EXERCISE DETAILS:
Print, exactly as they appear in the listing below, the lines from the line with "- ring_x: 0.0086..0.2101" to the line with "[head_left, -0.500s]", with both end lines kept.

THE DATA:
————
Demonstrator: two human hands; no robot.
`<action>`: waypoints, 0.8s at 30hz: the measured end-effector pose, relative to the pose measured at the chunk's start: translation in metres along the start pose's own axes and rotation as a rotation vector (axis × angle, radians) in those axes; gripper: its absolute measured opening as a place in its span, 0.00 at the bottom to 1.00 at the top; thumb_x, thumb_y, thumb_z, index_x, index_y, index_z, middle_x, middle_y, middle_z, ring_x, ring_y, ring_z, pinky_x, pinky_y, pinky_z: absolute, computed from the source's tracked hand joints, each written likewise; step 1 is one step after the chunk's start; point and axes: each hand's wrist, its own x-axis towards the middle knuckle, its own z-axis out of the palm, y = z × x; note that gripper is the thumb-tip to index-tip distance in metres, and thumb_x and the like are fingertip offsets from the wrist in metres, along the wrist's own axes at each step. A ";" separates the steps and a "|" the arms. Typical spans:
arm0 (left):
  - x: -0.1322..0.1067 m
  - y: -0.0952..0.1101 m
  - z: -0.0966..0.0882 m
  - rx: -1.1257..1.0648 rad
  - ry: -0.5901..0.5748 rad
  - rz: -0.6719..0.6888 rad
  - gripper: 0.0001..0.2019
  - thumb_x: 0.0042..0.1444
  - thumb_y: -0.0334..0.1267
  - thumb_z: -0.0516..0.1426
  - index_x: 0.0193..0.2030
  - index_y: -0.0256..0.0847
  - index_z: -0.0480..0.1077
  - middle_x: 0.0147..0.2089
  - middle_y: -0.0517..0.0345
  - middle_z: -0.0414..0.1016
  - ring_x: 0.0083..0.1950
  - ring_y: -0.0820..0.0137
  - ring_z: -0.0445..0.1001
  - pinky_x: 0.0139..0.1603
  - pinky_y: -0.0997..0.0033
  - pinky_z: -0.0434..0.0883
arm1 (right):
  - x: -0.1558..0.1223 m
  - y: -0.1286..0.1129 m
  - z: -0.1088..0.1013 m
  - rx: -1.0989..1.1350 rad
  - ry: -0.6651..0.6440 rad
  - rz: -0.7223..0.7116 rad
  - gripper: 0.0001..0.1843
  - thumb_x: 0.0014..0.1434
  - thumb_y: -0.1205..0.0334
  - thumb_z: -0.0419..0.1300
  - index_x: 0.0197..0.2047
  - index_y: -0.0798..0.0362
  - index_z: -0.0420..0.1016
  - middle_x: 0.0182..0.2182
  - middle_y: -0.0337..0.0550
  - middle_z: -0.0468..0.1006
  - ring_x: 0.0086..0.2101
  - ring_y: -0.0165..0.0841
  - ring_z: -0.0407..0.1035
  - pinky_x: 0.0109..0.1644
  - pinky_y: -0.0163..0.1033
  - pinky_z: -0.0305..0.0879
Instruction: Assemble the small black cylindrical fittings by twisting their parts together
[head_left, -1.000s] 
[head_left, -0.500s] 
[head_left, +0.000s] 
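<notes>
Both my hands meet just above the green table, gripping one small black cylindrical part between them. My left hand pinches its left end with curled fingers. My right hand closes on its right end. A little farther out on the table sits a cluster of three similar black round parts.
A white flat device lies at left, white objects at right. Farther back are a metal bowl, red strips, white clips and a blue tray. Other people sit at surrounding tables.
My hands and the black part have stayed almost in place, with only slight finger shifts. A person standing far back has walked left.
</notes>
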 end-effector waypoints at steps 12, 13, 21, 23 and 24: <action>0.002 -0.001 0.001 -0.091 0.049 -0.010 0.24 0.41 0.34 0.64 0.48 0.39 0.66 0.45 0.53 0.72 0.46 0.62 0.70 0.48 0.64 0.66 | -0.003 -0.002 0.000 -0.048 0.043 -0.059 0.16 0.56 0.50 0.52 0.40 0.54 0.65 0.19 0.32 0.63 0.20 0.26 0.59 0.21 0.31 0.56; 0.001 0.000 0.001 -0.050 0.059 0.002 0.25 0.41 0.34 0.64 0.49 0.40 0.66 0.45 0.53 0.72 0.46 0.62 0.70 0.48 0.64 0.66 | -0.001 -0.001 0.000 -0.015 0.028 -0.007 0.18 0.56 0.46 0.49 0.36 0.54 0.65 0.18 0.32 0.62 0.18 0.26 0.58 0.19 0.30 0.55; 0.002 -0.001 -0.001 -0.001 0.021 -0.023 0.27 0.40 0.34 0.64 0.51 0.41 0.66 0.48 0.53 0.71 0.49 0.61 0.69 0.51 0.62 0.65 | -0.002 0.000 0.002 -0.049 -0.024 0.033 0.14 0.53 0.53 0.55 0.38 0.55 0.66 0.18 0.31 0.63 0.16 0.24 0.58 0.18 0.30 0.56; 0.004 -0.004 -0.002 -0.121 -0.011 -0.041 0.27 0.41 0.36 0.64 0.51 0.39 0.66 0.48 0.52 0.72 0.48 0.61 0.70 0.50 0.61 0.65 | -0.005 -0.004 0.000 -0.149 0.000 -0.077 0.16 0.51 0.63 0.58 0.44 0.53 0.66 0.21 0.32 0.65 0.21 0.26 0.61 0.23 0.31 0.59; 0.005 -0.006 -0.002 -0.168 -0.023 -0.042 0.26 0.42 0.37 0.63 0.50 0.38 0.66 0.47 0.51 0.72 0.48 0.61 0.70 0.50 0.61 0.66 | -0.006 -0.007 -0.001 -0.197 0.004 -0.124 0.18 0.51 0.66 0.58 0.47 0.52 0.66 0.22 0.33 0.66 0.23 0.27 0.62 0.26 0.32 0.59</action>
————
WRITTEN ANSWER:
  - ring_x: 0.0086..0.2101
  - ring_y: -0.0165..0.0841
  - ring_z: -0.0407..0.1035
  - pinky_x: 0.0109..0.1644
  - pinky_y: -0.0163..0.1033
  - pinky_z: -0.0305..0.0879
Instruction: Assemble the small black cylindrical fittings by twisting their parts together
[head_left, -1.000s] 
[head_left, -0.500s] 

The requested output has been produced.